*** Opening PROVIDED INFORMATION ***
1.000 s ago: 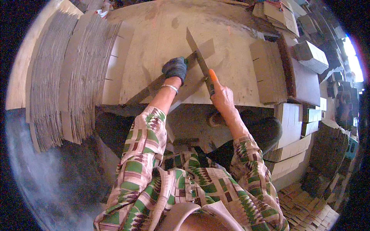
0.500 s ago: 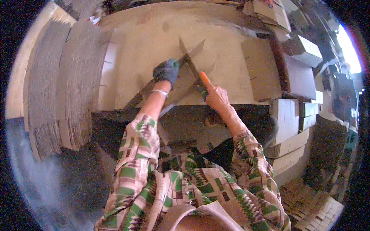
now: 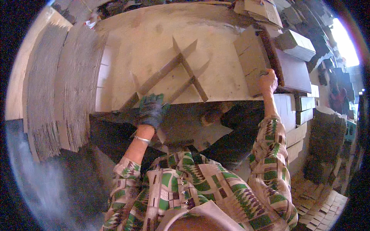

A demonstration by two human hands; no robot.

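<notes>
Several notched cardboard strips (image 3: 162,75) stand on edge on the tabletop, slotted across one another in a crossed lattice. My left hand (image 3: 151,109), in a dark glove with green fingertips, is at the table's near edge beside the lattice's near end. Its fingers are stretched out and somewhat blurred, and I see nothing held in them. My right hand (image 3: 268,82) is at the right, its fingers curled closed at the edge of flat cardboard pieces (image 3: 249,57) lying there with slits cut in them. The fingertips are partly hidden against the cardboard.
A long row of tightly packed cardboard sheets (image 3: 73,84) fills the left side. A dark brown box (image 3: 293,73) and pale cardboard bundles (image 3: 296,44) stand at the right. More cardboard pieces (image 3: 322,211) lie low at the right. My knees are under the table's near edge.
My right hand has left the lattice and moved right to the flat cardboard pieces. My left hand has let go of a strip and drawn back toward me. The crossed strips now stand alone.
</notes>
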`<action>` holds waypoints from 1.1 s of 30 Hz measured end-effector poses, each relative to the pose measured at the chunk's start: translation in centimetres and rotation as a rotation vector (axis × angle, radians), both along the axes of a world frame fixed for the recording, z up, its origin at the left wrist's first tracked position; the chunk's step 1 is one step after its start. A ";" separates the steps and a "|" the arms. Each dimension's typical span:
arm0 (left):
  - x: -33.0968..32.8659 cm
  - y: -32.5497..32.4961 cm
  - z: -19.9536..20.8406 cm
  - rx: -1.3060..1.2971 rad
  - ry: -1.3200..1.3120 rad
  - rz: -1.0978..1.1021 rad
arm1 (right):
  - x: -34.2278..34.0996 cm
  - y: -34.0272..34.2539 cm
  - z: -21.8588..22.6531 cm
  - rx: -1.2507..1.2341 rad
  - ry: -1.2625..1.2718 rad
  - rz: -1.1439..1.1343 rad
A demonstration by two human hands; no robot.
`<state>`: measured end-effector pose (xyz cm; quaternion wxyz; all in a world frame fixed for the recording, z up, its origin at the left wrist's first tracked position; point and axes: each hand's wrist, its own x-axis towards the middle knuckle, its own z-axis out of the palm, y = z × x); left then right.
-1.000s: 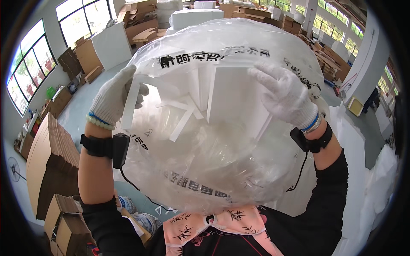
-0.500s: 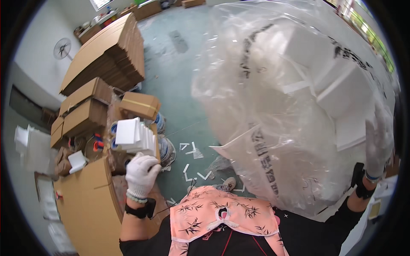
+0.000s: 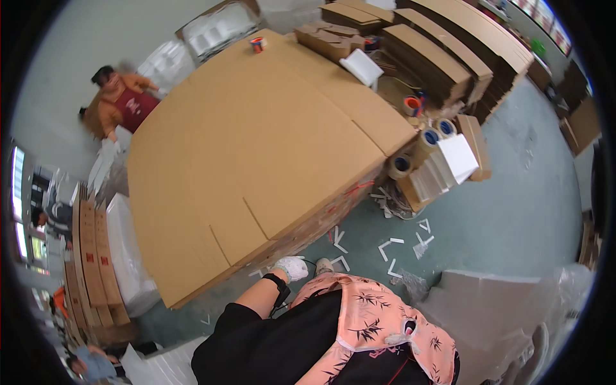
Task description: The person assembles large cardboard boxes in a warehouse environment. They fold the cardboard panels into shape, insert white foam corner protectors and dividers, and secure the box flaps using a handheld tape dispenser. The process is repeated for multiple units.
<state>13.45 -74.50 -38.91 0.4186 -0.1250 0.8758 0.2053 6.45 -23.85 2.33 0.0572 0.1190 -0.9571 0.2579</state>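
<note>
My left hand [image 3: 292, 268], in a white glove with a black band at the wrist, hangs low in front of my apron. Its fingers look curled in; whether anything is inside them is hidden. Nearest to it is the front edge of a large stack of flat cardboard [image 3: 256, 154], whose top sheet shows cut slits. The hand appears just off that edge. My right hand is out of the picture. Past the stack's right corner stands an open carton [image 3: 408, 192] with white foam pieces [image 3: 459, 157] and several tape rolls [image 3: 401, 167].
A person [image 3: 122, 102] in a dark red apron stands beyond the stack, at left. White L-shaped strips [image 3: 385, 250] litter the green floor. Clear plastic wrapping [image 3: 552, 308] lies at lower right, flat cartons [image 3: 96, 263] stand at left, and cardboard piles [image 3: 430, 61] rise at the back.
My view has swung left, bringing the cardboard stack to the centre. The large plastic bag has slid to the lower right. My right hand has left the picture; my left hand is now lower.
</note>
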 end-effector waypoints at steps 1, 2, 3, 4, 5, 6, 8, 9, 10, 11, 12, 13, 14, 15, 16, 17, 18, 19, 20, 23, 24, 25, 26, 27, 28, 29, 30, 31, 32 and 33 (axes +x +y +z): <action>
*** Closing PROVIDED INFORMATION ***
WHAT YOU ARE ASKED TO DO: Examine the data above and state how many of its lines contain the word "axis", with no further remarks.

RESPONSE AREA: 2